Friday, February 13, 2009
Internet date me!
That is right you sexy single foxy female lady girl ladies, Phil is on the meat market, and he is available rightHERE!!!
This photo is of me and lead actress Emily Chow at a rehearsal for Grace Chin's "The Quickie"; a contemporary play about speed-dating here in Vancouver. Actually, my only experience speed-dating has been virtual, which leads me to today's topic...
Now for some, looking for romance online is no different than paying for the privilege of whacking off in front of a webcam. Others may see online dating sites as a haven for unattractive lonely people with no social skills.
But internet dating has come a long way! Now, many people don't need to pay money to whack off together on webcams! And whatever advantage unattractive lonely people with no social skills had online in the past has been demolished by the flood of HOT lonely people with no social skills.
I have a profile at Plenty of Fish: a free dating site where people from around the world can connect with others in their city or beyond. POF connects people world wide, but its humble origins are in Vancouver. In fact, in my "real" life, I actually once served food and drinks to a a few dozen members of a Plenty of Fish social-group here in Vancouver. They were mostly older, and had discovered the site as a great way to network and make friends.
Oh, and if you really do think people who date online have no social skills, then I dare you sign up today and try and get a date.
Visit POF today and you will discover it is filled with all types of men and women, of various age, size, occupation, ethnicity etc. Some are more explicit about their "size" than others. Some profiles are so well written that you may almost find yourself charmed into a metal bikini happily chained to Jabba the Hutt. Others read like a bad Babel Fish translation of a Japanese porn site. Look long enough though, and you are sure to find someone you would like to get to know. Or maybe even someone you already know!
I signed on a couple of years ago (back in the day before Facebook existed), managed to squeeze in a luke-warm date with an attractive woman, and then didn't pay much attention to it for quiet a while.
Then a year ago I revisited the site hoping to try a little social experiment. I wanted to try out some interesting pointers I read on internet dating by author and world renown PUA (Pick-up-artist) Neil Strauss . I became interested in Neil through his autobiographical bookThe Game. The story follows Neil through his twenties, where he begins as a socially awkward young man constantly seeking self-affirmation from women, and transforms into a social-dynamo that uses, interprets and develops PUA skills to connect with people and himself. In the end, his life, as well as the lives of those around him see profound change.

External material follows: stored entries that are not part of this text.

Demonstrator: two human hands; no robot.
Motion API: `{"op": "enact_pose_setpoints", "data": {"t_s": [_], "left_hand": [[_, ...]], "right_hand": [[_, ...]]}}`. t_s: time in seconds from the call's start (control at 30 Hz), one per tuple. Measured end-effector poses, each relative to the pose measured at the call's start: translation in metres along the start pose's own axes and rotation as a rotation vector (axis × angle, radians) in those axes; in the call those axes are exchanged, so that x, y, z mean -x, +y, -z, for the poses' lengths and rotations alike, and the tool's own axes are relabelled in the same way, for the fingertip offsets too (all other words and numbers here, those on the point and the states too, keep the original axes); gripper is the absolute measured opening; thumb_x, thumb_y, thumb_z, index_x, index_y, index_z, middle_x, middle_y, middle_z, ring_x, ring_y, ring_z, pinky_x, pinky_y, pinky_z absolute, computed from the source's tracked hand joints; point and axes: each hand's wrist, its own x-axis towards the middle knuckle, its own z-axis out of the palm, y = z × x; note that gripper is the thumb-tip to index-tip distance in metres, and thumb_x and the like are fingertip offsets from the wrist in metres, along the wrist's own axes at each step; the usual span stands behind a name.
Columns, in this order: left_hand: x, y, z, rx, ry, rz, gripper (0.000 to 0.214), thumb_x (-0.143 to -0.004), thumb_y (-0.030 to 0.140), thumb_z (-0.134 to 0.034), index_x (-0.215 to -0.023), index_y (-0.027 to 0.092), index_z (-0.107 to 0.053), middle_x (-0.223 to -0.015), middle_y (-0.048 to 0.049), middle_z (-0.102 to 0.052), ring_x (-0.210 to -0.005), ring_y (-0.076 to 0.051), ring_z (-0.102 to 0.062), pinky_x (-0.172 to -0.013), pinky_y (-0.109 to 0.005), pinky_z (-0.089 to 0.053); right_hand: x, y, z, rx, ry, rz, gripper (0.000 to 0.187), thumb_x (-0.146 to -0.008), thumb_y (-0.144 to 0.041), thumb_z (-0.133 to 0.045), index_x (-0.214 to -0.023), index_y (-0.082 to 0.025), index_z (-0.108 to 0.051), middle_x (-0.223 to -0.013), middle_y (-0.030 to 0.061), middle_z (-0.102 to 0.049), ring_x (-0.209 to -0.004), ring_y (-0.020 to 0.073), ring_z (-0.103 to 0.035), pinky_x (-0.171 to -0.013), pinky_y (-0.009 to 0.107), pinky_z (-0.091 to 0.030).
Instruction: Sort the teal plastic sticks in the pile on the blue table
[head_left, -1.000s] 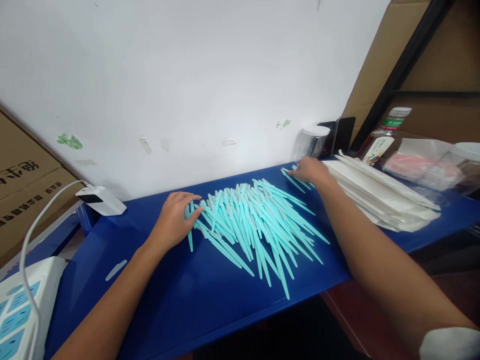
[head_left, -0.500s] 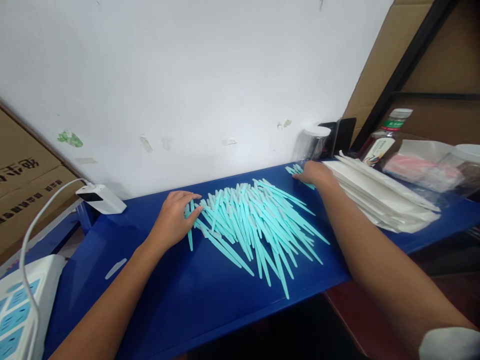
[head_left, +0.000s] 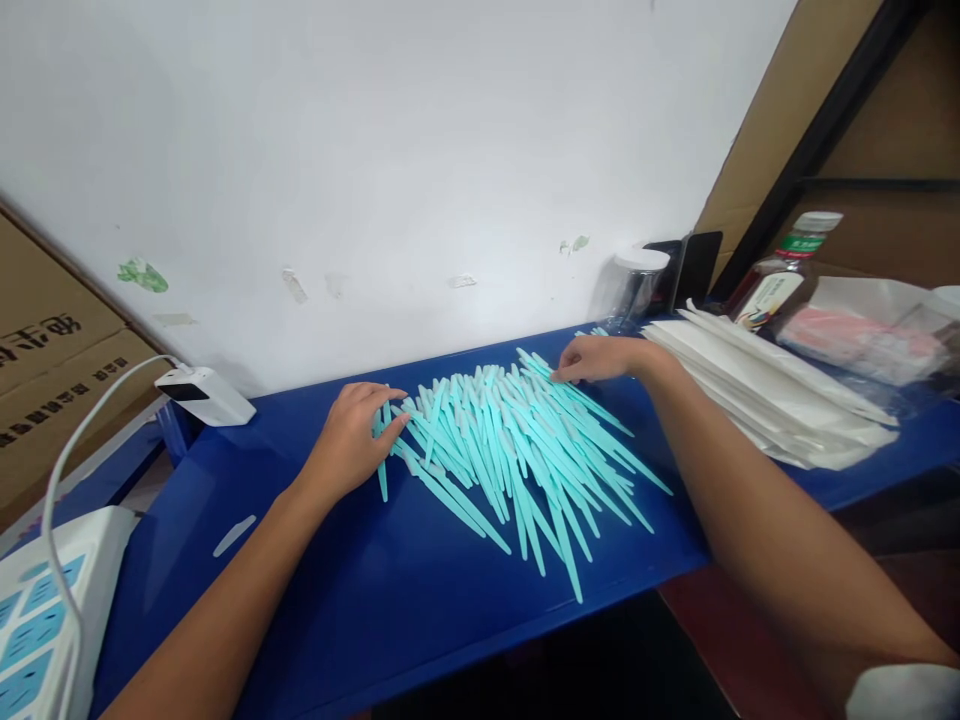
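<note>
A spread heap of several slim turquoise plastic sticks (head_left: 517, 450) lies on the blue table (head_left: 360, 600). My left hand (head_left: 349, 440) rests flat on the heap's left edge, fingers stretched over the stick ends. At the heap's far right corner my right hand (head_left: 600, 358) lies palm down, its fingertips touching the top sticks. A few more turquoise sticks (head_left: 592, 332) lie apart behind that hand, close to the wall.
A stack of white sleeves (head_left: 772, 400) lies right of the heap. Behind it stand a clear jar (head_left: 630, 285), a dark phone (head_left: 694, 265) and a bottle (head_left: 780, 275). A white power bank (head_left: 204, 396) with cable and a power strip (head_left: 37, 625) sit at left.
My right hand has drawn back left from the small group of sticks by the jar onto the main heap's far corner. My left hand has stayed put.
</note>
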Motion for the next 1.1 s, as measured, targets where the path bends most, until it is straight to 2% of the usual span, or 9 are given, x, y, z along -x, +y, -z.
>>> {"op": "enact_pose_setpoints", "data": {"t_s": [0.13,0.27,0.37,0.5,0.63,0.73,0.83,1.1], "left_hand": [[0.001,0.000,0.000,-0.005,-0.008,0.001,0.037,-0.101,0.046,-0.058,-0.125,0.021,-0.072,-0.124,-0.0134,-0.072,-0.128,-0.034,-0.058,-0.108,-0.053,-0.049],[-0.001,0.001,0.001,-0.004,-0.001,-0.003,0.038,-0.100,0.046,-0.058,-0.125,0.020,-0.072,-0.124,-0.0135,-0.072,-0.127,-0.034,-0.058,-0.108,-0.053,-0.048],[-0.001,0.000,0.001,-0.003,-0.006,0.015,0.039,-0.100,0.046,-0.058,-0.125,0.020,-0.072,-0.125,-0.0135,-0.072,-0.127,-0.034,-0.058,-0.108,-0.053,-0.049],[-0.001,-0.001,0.001,-0.007,-0.019,0.019,0.039,-0.100,0.047,-0.058,-0.125,0.021,-0.072,-0.125,-0.0137,-0.072,-0.128,-0.035,-0.057,-0.108,-0.054,-0.048],[-0.001,0.000,0.000,-0.010,-0.020,0.001,0.038,-0.100,0.046,-0.057,-0.125,0.021,-0.072,-0.124,-0.0136,-0.072,-0.128,-0.034,-0.058,-0.108,-0.052,-0.049],[-0.001,0.001,0.001,-0.010,-0.010,0.002,0.039,-0.100,0.046,-0.057,-0.125,0.021,-0.072,-0.124,-0.0137,-0.072,-0.127,-0.034,-0.059,-0.108,-0.052,-0.049],[-0.001,0.002,0.002,-0.006,-0.012,0.020,0.040,-0.100,0.047,-0.057,-0.125,0.021,-0.072,-0.124,-0.0139,-0.072,-0.127,-0.035,-0.059,-0.108,-0.053,-0.049],[-0.002,0.005,0.003,0.016,-0.014,0.018,0.039,-0.099,0.051,-0.058,-0.124,0.024,-0.072,-0.123,-0.0134,-0.072,-0.128,-0.036,-0.058,-0.108,-0.055,-0.049]], "right_hand": [[-0.007,0.006,-0.002,0.064,0.090,-0.076,0.029,-0.090,-0.043,-0.067,-0.075,-0.017,-0.069,-0.075,0.0064,-0.065,-0.069,0.0188,-0.059,-0.061,0.030,-0.041],[-0.010,0.012,-0.002,0.134,0.147,-0.113,0.033,-0.090,-0.036,-0.065,-0.064,-0.019,-0.054,-0.063,0.0017,-0.051,-0.060,0.0154,-0.046,-0.058,0.031,-0.034],[-0.009,0.012,-0.001,0.145,0.144,-0.124,0.044,-0.094,-0.047,-0.064,-0.062,-0.021,-0.047,-0.062,0.0011,-0.047,-0.058,0.0154,-0.043,-0.058,0.032,-0.032],[-0.007,0.010,-0.002,0.113,0.090,-0.140,0.055,-0.093,-0.065,-0.063,-0.062,-0.022,-0.046,-0.063,0.0022,-0.050,-0.058,0.0161,-0.045,-0.059,0.033,-0.033],[-0.008,0.010,-0.003,0.176,0.108,-0.164,0.045,-0.095,-0.054,-0.066,-0.069,-0.020,-0.053,-0.070,0.0051,-0.059,-0.063,0.0184,-0.054,-0.060,0.032,-0.035],[-0.010,0.013,-0.003,0.246,0.139,-0.181,0.036,-0.094,-0.051,-0.067,-0.085,-0.017,-0.062,-0.091,0.0107,-0.069,-0.074,0.0222,-0.062,-0.062,0.033,-0.040],[-0.012,0.021,-0.002,0.278,0.143,-0.164,0.039,-0.096,-0.053,-0.065,-0.096,-0.014,-0.067,-0.103,0.0138,-0.072,-0.081,0.0245,-0.066,-0.064,0.032,-0.043],[-0.019,0.044,0.002,0.313,0.251,-0.227,0.040,-0.098,-0.048,-0.064,-0.104,-0.010,-0.073,-0.110,0.0183,-0.075,-0.091,0.0269,-0.069,-0.071,0.030,-0.046]]}}
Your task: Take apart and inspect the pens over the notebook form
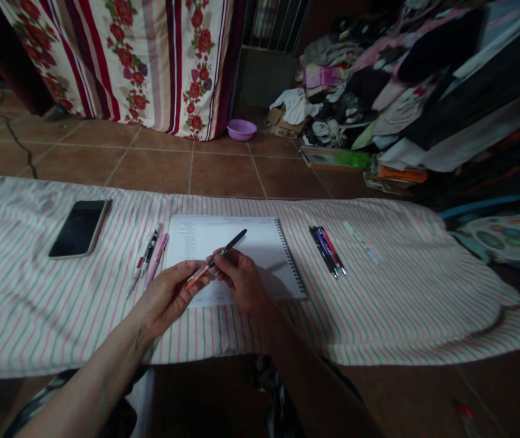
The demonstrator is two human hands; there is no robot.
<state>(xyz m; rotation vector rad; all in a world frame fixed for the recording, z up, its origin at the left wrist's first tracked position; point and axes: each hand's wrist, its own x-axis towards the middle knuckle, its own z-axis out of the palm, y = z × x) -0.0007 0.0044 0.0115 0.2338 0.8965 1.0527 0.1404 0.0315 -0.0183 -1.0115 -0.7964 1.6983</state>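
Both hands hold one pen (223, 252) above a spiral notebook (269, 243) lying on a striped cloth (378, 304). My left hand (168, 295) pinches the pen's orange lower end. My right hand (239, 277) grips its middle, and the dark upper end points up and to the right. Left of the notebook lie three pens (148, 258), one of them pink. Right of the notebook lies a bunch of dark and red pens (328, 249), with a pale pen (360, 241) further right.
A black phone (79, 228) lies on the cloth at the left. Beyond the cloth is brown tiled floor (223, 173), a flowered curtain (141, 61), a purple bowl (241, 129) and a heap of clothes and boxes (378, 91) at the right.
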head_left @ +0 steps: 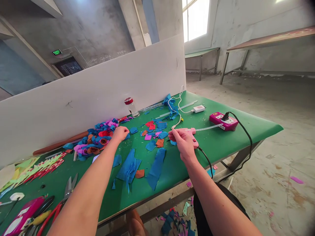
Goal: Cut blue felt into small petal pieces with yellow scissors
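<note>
My right hand (pixel 183 141) is closed around a pink glue gun (pixel 193 132) lying near the front edge of the green table (pixel 221 144); a glue stick pokes out of its back toward the right. My left hand (pixel 120 133) is curled at the edge of a heap of felt flowers (pixel 98 139) in blue, purple, red and brown, touching it; what its fingers hold is hidden. Between the hands lie blue, red, pink and brown felt scraps (pixel 155 132).
A pink power strip (pixel 223 121) with a black cable sits at the right. A white charger (pixel 198 109), a small jar (pixel 131 106), scissors (pixel 70 186), pliers and paper strips lie about. A white board backs the table. Scraps litter the floor.
</note>
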Motion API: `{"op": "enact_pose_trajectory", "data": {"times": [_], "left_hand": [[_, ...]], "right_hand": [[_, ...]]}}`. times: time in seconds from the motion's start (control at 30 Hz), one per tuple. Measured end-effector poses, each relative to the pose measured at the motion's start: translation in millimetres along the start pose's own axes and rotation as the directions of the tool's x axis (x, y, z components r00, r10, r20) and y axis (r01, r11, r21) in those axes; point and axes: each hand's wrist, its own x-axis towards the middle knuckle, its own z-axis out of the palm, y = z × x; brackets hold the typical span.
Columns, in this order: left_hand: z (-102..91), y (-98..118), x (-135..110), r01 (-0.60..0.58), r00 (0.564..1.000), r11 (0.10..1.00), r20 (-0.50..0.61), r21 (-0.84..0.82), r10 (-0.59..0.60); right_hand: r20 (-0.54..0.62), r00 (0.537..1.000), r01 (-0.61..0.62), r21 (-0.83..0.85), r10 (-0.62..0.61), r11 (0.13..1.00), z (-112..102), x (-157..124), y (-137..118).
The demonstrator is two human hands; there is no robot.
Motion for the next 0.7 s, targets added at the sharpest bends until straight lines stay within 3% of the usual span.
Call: {"op": "enact_pose_trajectory", "data": {"times": [0.2,0.4,0.53,0.7], "left_hand": [[7.3,-2,-9,0.058,0.997,0.998,0.051,0.022,-0.059],[1.9,8,-17,0.014,1.000,1.000,0.015,-0.010,-0.013],[-9.0,37,-34,-0.144,0.989,0.987,-0.041,-0.070,0.141],[-1.6,83,-74,-0.405,0.910,0.893,0.009,-0.198,0.415]], "right_hand": [[-0.030,0.999,0.011,0.007,-0.011,1.000,-7,5,-3],[-0.075,0.997,0.018,0.025,-0.016,1.000,-8,6,-7],[-0.086,0.996,0.036,0.027,-0.034,0.999,-7,7,-7],[-0.050,0.999,0.016,0.031,-0.014,0.999,-6,6,-4]]}}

With great humour and insight, Neil writes about all the foolish things we men do, and all the foolish things that we really should be doing.
With Neil's advice in mind, I edited my profile and changed a my messaging tactics. Suddenly I had scores of women of all ages from different countries making first contact! There were countless messages and responses. I only absorbed a small part of his wisdom however, and as it turns out, I had little success taking any of my relationships with these women past the the stage of online flirting! I was wasting my time, and other theirs!
Where did I go wrong?
In retrospect I realize that my time on that website was spent bantering in the same way I do at a party with people I never intend on seeing again. I talk and talk and talk, but I am often reluctant to genuinely connect with new people.
When I feel like I'm connecting with someone or something new, I have a tendency to become too cognitive. My brain starts overworking. I start thinking how this or that situation or person is just like another, and before I know it, I am no longer "in the moment".
I'm not alone in this. I've met many others who let their past experiences cloud the natural wisdom that is inherent in them. It is that wisdom that allows a child, a pet, or a senile parent to show even the most jaded of us a new way to look at the world around us.
My failure to be in the now, and my habit of relying on my cognitive mind, is what makes me appear flat on stage as an actor, and what gets me beat three times by the same move in one day at the dojo.
When we are in the "now", or "in the moment", then you are experiencing that moment for what it is: a unique moment unlike any before or after it. We can not expect to treat what is "now" like what "was" or "will be". If we do, we are doomed to receive no new results, no matter what our wishes may have been.
Thinking back to "The Game" and to Neil's other writing, he continuously stresses being in the moment and making genuine human connection with people. It was odd that I let him inspire me to give POF another chance, but that I was so blind as to what I was missing in my online interactions with the girls I was in contact with.
If and when I go back to using Plenty of Fish, I will keep this in mind. Whether I'm in the dojo, on stage, with family or friends, or in the company of strangers...especially attractive strangers...I will try and meet the moment like it is no other.
Hey, why not try out Plentyoffish?
If you ask your self "why not?" and your brain gives you a dozen answers, try and think about where those answers came from. You will likely find they didn't really come from you! Hey, why not share them here with me? Maybe it will be the start of a much more interesting post?
If you let it, no matter what you try will promise to be like nothing you have ever tried before.